Trace metal dyshomeostasis has been linked to cognitive deterioration and in particular a disturbance in the regulation of copper (Cu). Excess Cu not bound to ceruloplasmin (non-Cp Cu, also referred to as ‘free’ Cu), is thought to play a role in the development of Alzheimerʼs disease (AD). Non-Cp Cu is redox active and its toxicity results from its ability to accelerate oxidative stress via Fenton-like and Haber Weiss chemistry reactions.
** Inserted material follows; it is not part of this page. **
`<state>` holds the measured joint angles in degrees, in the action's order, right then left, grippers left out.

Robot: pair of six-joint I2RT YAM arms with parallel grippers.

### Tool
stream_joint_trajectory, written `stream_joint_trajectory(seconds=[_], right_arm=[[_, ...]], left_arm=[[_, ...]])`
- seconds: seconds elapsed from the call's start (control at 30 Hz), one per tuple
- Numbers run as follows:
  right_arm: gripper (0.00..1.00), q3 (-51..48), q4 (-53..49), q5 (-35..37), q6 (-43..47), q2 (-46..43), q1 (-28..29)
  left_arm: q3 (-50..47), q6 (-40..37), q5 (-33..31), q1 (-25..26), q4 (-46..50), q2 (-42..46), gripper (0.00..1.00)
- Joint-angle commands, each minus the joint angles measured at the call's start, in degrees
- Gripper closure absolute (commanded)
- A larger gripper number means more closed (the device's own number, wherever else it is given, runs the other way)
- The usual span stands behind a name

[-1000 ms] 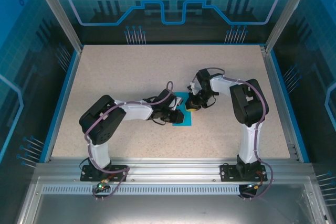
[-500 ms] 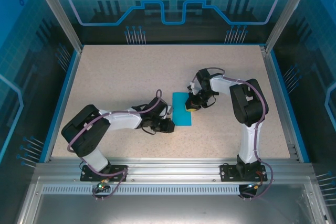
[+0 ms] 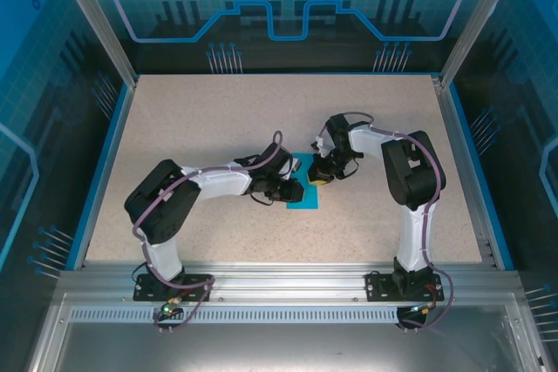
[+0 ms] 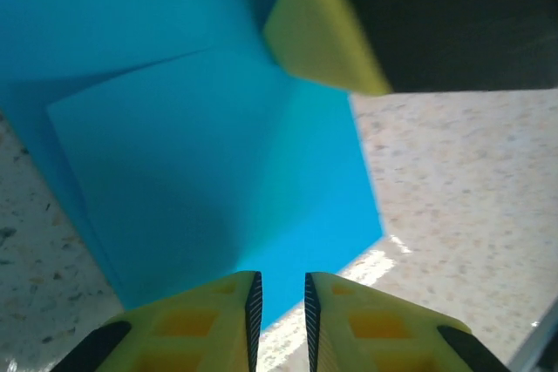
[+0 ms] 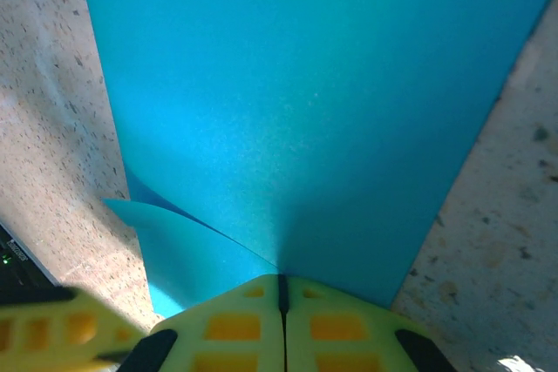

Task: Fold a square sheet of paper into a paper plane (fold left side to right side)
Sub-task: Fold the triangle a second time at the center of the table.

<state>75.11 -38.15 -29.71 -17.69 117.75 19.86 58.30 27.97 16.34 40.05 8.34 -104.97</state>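
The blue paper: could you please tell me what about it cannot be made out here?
- Left wrist view: the paper has its near corner behind the left end effector, so any grip is unclear.
- Right wrist view: its far edge is cut off by the picture's edge. The right end effector hides whether it pinches or presses.
- Top view: the paper is small and partly covered by both end effectors, so outline and creases are unclear.

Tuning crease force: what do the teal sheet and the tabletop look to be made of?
Teal sheet: probably thin paper. Matte with a slight sheen, it holds a sharp crease and one layer curls up.
Tabletop: hard, beige and speckled. It looks like laminate or stone-effect board, but the exact material is unclear.
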Motion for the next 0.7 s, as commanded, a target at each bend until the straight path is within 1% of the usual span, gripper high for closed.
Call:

The plasma component of non-Cp Cu is composed of Cu loosely bound to albumin, transcuprein, peptides and amino acids and it is exchanged among them. It makes up 5-10% of plasma Cu in normal condition. If the non-Cp Cu pool becomes expanded, this Cu becomes toxic, as exemplified by Wilsonʼs disease and reported in AD and other neurodegenerative diseases.

Elevated levels of non-Cp Cu in serum increase the probability of having AD by approximately three-fold. Meta-analyses show copper dyshomeostasis in Alzheimerʼs disease. However, a study evaluating copper changes in other neurodegenerative forms of dementia has not yet been performed. In this study, we assessed copper, ceruloplasmin, copper not bound to ceruloplasmin and copper to ceruloplasmin ratio in 85 patients affected by Frontotemporal Lobar Degeneration (FTLD) and 55 healthy controls. Data were analysed through multivariate ANOVA models taking into account age and sex as covariates and the stratification for FTLD variants, after calculating power analysis to ensure the reliability of the conclusions drawn. The study revealed no difference between the groups.

Biography:

Rosanna Squitti, PhD, works in Italy with Fatebenefratelli Institutes, and she is visiting Scholar at the University of Miami (Fl, US). She is author of more than 100 peer reviewed publications and 2 patents. She contributed to the understanding of Alzheimerʼs disease (AD) by demonstrating the existence of a copper imbalance in AD, consisting in systemic excess copper not bound to ceruloplasmin (non-Cp Cu) and decreased protein-bound copper in the brain. She demonstrated that ATP7B gene, which is a major regulator of non-Cp Cu levels, associates with the AD risk, supporting the existence of a Cu subtype of AD.